Activity: Of the lines in the data below, write out exactly those from the one holding "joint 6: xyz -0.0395" through the one holding "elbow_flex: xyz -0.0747", both included.

Data under study:

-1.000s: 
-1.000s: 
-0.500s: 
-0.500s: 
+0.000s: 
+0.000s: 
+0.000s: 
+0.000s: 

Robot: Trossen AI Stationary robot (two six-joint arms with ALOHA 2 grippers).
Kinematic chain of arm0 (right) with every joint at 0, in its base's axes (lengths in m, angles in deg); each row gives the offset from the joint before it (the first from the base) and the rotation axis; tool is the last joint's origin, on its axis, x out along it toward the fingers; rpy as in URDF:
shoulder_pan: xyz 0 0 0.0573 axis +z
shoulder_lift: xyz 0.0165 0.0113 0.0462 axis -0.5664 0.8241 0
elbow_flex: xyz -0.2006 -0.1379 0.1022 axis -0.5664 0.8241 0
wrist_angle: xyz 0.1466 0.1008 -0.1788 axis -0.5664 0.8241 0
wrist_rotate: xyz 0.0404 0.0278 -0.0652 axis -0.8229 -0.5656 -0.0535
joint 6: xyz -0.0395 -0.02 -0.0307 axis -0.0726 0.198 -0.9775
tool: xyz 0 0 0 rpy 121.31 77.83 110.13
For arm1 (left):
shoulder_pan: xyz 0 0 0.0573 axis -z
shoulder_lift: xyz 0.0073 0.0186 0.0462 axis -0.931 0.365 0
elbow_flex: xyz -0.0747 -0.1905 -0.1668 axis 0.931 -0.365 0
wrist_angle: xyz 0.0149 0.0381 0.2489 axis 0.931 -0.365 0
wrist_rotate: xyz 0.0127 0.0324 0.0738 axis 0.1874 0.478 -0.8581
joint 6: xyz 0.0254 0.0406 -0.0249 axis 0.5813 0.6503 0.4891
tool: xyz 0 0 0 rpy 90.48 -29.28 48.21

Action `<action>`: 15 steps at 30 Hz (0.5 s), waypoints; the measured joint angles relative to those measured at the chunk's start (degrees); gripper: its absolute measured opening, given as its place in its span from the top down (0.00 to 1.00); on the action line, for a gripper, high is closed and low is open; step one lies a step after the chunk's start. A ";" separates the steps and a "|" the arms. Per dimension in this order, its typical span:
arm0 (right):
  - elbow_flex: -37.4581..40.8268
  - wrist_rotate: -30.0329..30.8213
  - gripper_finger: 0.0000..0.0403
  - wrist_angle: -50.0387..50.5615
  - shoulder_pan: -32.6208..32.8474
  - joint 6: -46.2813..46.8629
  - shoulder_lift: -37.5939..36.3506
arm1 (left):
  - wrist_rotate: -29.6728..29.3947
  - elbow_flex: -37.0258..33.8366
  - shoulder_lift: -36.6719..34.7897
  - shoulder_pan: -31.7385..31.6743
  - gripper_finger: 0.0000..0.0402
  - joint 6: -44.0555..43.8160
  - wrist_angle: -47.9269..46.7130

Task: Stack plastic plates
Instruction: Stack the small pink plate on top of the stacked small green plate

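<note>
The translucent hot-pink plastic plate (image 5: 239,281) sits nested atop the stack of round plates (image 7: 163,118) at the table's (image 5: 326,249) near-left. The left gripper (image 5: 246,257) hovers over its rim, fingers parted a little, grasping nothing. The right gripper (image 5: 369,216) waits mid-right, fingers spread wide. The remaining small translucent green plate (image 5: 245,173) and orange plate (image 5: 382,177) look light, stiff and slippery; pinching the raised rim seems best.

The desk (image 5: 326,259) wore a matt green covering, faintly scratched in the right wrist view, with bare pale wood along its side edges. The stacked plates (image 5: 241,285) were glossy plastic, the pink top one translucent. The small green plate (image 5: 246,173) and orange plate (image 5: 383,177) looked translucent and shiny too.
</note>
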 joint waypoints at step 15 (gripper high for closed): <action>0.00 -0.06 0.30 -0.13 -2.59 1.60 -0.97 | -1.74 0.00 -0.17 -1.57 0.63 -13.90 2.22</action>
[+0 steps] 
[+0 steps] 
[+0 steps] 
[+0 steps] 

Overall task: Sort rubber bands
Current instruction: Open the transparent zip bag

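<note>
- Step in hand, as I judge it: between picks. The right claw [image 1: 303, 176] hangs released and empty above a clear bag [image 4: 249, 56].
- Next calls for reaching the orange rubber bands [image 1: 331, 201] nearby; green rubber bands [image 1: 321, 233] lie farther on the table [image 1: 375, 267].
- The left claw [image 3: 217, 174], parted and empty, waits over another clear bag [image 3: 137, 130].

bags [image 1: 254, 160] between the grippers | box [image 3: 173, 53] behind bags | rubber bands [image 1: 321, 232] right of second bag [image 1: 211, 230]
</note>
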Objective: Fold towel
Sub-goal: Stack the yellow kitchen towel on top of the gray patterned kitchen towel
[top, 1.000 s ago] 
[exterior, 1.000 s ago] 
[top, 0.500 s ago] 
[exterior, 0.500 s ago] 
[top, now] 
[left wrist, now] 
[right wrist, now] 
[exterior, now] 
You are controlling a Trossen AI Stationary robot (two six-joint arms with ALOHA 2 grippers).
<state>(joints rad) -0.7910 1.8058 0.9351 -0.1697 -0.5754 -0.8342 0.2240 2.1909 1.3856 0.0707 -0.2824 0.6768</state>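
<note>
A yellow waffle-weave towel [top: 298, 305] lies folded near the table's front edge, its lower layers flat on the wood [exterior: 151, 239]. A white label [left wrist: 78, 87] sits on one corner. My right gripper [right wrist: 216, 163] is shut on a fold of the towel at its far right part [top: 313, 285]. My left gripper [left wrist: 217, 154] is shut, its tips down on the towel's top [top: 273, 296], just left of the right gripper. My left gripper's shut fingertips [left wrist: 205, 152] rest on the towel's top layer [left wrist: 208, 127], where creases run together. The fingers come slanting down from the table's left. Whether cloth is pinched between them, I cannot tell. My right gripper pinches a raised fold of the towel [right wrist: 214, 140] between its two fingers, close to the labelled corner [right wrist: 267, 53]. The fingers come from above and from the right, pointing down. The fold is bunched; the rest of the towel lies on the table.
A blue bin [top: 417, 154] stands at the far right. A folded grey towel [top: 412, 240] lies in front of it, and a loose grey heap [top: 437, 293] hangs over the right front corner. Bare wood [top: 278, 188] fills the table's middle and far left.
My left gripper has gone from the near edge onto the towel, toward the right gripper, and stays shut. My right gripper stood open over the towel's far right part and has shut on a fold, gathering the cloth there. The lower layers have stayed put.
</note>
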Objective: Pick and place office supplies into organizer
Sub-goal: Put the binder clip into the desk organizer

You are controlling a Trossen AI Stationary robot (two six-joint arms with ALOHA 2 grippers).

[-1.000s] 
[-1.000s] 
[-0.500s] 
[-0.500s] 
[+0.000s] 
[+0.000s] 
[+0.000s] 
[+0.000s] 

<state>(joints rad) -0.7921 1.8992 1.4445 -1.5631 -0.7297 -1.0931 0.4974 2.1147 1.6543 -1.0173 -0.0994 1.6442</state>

Response:
joint 6: xyz -0.0395 -0.02 -0.0307 axis -0.0726 0.198 -0.9775
tool: xyz 0 0 0 rpy 121.31 77.83 110.13
For arm1 (left):
shoulder_pan: xyz 0 0 0.0573 axis -z
shoulder_lift: xyz 0.0073 0.0186 0.0462 axis -0.931 0.365 0
elbow_flex: xyz -0.0747 -0.1905 -0.1668 axis 0.931 -0.365 0

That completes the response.